И он развернул в ночной тьме прекрасную эвольвенту своих сияющих прожектов. Они, как туго вращающиеся шестерни дикого механизма, искрили карьерными достижениями, званиями и степенями, и для этого ему была нужна чистейшая биография и посильная общественная нагрузка. Оля же из слишком простой, да и небогатой “боговерующей” семьи, и вряд ли у него что-то с ней в дальнейшем получится.
“Ничего себе “в дальнейшем”, ты ведь водишь за собой добрую Олю, тихую богомолку уже второй год, – подумал я с раздражением про себя, – просто за ноздрю…”
А он, погружая меня в особенный осмос вязкого непристойного шепота, стал расписывать, как она ему все-таки, невзирая на очевидные “минусы семейной биографии”, телесно, плотски нравится.
Такой покорный внимательный женский тип,
и мягкая,
и волоокая,
и стройные тугие клевые ноги,
и бедра белые, чистые с исподу, как снег,
и холмики упругих, вероятно, персей розовых прелестных,
и округлый, будто выточенный из теплого камня круп дивный крепкий,
и невинное ласковое светло-курчавое овечье укромное уютное текучее семисантиметровое излучье лона…
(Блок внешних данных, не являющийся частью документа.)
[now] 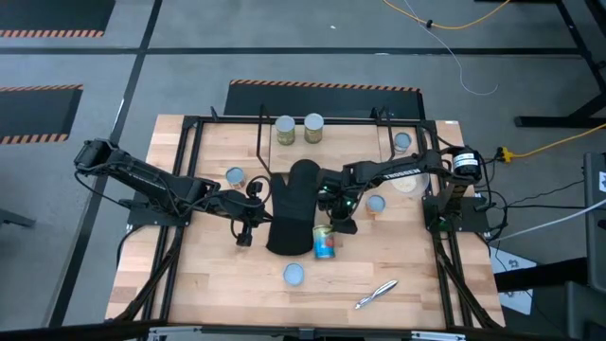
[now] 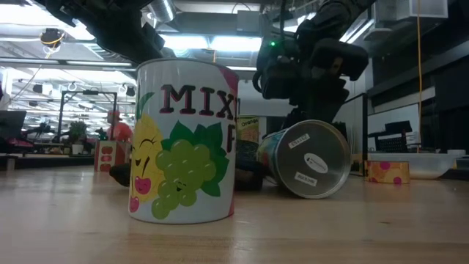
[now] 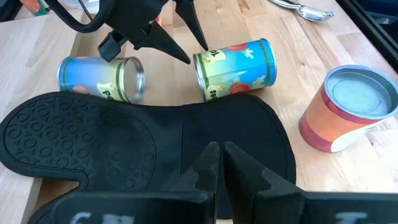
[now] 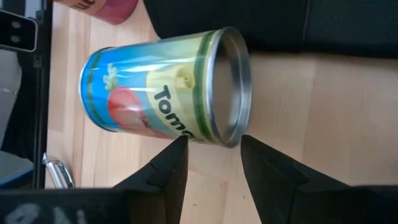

В ее боговерующей среде о-о-о как блюдут телесную чистоту девушек…
Липкий напор эпитетов нарастал.
Будто варили варенье, и вот-вот через край пойдет пена.
Он задышал полной грудью.
Шум от вырывающегося воздуха перекрывал и обессмысливал слова его речи. Он вбрасывал их плотными каплями во тьму, как уголь в утробу паровоза. Ветер, исходящий от него, кислой буксой надавливал уже и на мое лицо.
Все лилось каким-то похабным двухголосьем.
Я должен был сорваться с места.
Он, никогда не касавшийся ее, больно тискал и нагло жал при мне особенную фантазмическую плоть лучшей девушки так сильно, что я стал слышать дух сладкого цветочного пота, заливающий блескучей страстной пленкой все чудесное Олино тело. Он мне ее, подталкивая, предлагал.
“Тело. Тело. Тело. Тело. Тело”, – манил я копошащуюся вокруг меня сладкую тьму.
Как ветхозаветный старец, подглядывающий за Сусанной, Овечин перешел на высокопарный разнузданный свист. Это был особенный сладостный донос развратного аскета на самого себя.
Совершенно явно, он был люто возбужден. И мне была страшна его страсть, могущая своим рычагом перевернуть сейчас все что угодно. Он словно искал любого твердого и достоверного изъяна в воздухе этой комнаты. Как новый Вий в пределе безбожной церкви.